<<<<

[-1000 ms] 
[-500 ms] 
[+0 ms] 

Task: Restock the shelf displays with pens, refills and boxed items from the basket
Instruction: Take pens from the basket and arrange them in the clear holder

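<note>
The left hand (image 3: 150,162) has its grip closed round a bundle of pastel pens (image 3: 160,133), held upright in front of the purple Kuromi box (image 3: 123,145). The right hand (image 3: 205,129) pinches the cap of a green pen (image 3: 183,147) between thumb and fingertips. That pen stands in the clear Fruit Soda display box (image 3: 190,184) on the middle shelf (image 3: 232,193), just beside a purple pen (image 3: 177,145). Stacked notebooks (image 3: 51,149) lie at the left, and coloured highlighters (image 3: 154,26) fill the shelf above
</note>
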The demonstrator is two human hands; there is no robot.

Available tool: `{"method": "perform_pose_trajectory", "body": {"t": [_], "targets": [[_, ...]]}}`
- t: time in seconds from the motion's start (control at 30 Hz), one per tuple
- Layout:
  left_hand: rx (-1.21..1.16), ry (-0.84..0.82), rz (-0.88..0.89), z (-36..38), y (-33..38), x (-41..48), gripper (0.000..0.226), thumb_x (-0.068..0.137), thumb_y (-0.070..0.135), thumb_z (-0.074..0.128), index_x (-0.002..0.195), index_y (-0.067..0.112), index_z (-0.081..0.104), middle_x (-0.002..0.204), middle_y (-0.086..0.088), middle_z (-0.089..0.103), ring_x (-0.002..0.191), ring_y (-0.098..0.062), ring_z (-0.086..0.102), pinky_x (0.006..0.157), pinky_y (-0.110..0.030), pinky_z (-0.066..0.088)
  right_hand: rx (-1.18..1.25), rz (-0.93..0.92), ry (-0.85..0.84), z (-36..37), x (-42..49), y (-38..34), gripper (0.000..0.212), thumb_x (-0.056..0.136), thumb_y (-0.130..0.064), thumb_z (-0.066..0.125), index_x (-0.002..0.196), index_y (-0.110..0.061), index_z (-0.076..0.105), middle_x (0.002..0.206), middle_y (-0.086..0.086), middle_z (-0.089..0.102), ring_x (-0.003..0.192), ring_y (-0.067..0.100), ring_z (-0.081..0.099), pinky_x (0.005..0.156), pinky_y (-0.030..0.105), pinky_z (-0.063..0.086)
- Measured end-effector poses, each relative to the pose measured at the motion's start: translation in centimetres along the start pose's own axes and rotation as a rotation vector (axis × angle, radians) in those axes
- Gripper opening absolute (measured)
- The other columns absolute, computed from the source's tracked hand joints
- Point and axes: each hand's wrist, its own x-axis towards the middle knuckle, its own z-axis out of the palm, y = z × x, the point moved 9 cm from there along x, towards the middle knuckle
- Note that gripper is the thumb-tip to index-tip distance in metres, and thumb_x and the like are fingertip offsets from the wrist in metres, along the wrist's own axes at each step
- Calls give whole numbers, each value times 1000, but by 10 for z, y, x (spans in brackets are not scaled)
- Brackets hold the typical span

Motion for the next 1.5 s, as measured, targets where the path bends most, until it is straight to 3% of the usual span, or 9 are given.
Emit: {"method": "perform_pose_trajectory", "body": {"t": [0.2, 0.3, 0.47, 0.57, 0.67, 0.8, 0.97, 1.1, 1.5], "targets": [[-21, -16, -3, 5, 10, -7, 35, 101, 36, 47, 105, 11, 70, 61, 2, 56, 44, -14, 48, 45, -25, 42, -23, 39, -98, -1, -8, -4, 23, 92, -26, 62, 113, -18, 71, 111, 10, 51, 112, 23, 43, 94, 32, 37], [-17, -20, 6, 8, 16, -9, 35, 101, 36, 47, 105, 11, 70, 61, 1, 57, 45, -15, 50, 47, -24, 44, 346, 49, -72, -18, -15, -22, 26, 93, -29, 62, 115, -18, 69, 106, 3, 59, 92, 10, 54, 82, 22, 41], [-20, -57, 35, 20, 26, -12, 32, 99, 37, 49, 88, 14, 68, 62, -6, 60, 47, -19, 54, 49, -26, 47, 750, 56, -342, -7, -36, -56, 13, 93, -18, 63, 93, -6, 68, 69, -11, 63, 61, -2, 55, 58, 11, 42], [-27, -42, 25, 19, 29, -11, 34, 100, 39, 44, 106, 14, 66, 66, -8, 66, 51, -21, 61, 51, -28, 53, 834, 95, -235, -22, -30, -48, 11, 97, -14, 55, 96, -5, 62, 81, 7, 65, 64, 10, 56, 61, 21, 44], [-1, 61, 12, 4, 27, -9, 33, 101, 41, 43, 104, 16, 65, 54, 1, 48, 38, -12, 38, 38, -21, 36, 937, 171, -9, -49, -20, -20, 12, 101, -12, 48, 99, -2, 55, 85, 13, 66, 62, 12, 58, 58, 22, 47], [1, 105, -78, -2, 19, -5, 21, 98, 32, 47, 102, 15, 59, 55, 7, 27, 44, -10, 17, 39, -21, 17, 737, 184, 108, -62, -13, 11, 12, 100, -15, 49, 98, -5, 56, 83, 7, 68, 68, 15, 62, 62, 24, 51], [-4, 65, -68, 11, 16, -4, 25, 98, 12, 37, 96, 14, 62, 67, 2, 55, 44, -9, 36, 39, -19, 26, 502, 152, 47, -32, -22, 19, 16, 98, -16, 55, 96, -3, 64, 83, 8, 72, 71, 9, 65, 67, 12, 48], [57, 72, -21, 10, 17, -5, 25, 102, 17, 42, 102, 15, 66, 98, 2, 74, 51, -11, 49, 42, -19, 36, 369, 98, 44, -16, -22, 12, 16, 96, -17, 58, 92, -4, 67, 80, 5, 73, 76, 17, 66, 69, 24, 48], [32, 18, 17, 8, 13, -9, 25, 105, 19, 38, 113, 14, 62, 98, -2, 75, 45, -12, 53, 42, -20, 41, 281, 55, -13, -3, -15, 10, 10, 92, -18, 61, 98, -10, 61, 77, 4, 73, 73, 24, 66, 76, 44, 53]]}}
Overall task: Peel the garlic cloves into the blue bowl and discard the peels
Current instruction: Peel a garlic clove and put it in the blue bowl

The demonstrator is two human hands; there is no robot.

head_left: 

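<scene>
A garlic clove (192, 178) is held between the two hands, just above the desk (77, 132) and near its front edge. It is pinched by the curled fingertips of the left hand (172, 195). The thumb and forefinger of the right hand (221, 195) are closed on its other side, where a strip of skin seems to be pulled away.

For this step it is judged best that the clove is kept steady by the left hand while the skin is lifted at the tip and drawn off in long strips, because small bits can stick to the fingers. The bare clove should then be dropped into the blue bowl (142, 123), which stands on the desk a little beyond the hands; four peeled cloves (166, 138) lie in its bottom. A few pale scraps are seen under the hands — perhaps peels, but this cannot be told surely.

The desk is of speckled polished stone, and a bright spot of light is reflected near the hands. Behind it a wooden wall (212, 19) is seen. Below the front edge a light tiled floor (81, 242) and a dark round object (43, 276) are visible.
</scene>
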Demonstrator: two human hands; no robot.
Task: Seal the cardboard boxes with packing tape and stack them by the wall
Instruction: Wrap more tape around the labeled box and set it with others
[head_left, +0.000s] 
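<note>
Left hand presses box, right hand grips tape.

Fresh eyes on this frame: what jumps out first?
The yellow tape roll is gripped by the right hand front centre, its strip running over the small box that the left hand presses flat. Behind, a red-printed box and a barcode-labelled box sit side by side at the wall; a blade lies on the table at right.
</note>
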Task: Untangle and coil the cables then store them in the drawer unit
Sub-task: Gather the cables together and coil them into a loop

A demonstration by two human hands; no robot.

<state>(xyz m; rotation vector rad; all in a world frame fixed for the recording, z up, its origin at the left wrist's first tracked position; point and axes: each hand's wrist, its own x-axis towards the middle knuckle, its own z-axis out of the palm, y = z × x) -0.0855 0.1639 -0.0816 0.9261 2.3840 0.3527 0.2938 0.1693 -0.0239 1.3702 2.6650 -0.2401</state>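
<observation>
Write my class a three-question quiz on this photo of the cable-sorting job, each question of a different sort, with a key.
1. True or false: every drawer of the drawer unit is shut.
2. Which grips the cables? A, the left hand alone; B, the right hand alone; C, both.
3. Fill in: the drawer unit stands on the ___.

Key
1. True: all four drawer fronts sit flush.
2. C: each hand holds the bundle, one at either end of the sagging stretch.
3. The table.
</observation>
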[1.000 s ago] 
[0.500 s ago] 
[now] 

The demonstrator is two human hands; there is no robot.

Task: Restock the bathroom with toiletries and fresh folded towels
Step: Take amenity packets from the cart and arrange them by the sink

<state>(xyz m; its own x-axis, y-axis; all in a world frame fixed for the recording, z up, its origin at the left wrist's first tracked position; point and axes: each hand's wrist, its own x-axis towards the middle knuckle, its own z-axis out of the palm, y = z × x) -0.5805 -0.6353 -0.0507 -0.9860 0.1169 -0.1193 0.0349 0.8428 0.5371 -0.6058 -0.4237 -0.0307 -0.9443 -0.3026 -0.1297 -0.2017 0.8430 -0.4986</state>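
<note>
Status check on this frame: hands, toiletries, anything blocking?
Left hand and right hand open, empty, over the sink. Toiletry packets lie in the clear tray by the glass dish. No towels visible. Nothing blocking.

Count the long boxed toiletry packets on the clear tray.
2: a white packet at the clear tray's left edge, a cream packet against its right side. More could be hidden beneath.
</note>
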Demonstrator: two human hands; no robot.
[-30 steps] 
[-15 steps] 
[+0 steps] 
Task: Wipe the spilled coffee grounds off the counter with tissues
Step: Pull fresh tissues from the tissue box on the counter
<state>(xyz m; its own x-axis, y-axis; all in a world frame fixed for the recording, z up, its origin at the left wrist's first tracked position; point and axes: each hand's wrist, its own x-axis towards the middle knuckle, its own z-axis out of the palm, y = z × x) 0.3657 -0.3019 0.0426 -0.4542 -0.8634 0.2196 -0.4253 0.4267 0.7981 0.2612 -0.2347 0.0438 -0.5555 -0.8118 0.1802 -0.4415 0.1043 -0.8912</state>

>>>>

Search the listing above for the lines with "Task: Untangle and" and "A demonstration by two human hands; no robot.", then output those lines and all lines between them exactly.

SOLUTION TO THE EXERCISE:
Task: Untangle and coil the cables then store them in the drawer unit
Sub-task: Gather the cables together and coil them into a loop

A demonstration by two human hands; no robot.

The exercise calls for nothing further.